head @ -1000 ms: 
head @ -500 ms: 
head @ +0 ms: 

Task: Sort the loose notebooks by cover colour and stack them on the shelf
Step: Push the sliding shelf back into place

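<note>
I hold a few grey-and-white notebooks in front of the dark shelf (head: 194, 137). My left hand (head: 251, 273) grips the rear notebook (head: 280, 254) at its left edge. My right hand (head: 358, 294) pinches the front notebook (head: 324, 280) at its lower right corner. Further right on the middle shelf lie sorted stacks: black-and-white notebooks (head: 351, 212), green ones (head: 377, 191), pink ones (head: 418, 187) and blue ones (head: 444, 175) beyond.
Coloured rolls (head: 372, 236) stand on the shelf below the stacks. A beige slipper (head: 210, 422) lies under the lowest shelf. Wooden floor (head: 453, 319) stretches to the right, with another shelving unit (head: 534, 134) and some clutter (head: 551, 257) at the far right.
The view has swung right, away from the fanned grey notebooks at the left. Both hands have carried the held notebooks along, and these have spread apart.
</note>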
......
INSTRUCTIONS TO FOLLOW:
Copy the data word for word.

YOUR SOLUTION:
head @ -1000 ms: 
head @ -500 ms: 
head @ +0 ms: 

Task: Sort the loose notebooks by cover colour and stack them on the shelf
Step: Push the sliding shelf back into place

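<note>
I hold a few grey-and-white notebooks in front of the dark shelf (head: 194, 137). My left hand (head: 251, 273) grips the rear notebook (head: 280, 254) at its left edge. My right hand (head: 358, 294) pinches the front notebook (head: 324, 280) at its lower right corner. Further right on the middle shelf lie sorted stacks: black-and-white notebooks (head: 351, 212), green ones (head: 377, 191), pink ones (head: 418, 187) and blue ones (head: 444, 175) beyond.
Coloured rolls (head: 372, 236) stand on the shelf below the stacks. A beige slipper (head: 210, 422) lies under the lowest shelf. Wooden floor (head: 453, 319) stretches to the right, with another shelving unit (head: 534, 134) and some clutter (head: 551, 257) at the far right.
The view has swung right, away from the fanned grey notebooks at the left. Both hands have carried the held notebooks along, and these have spread apart.
</note>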

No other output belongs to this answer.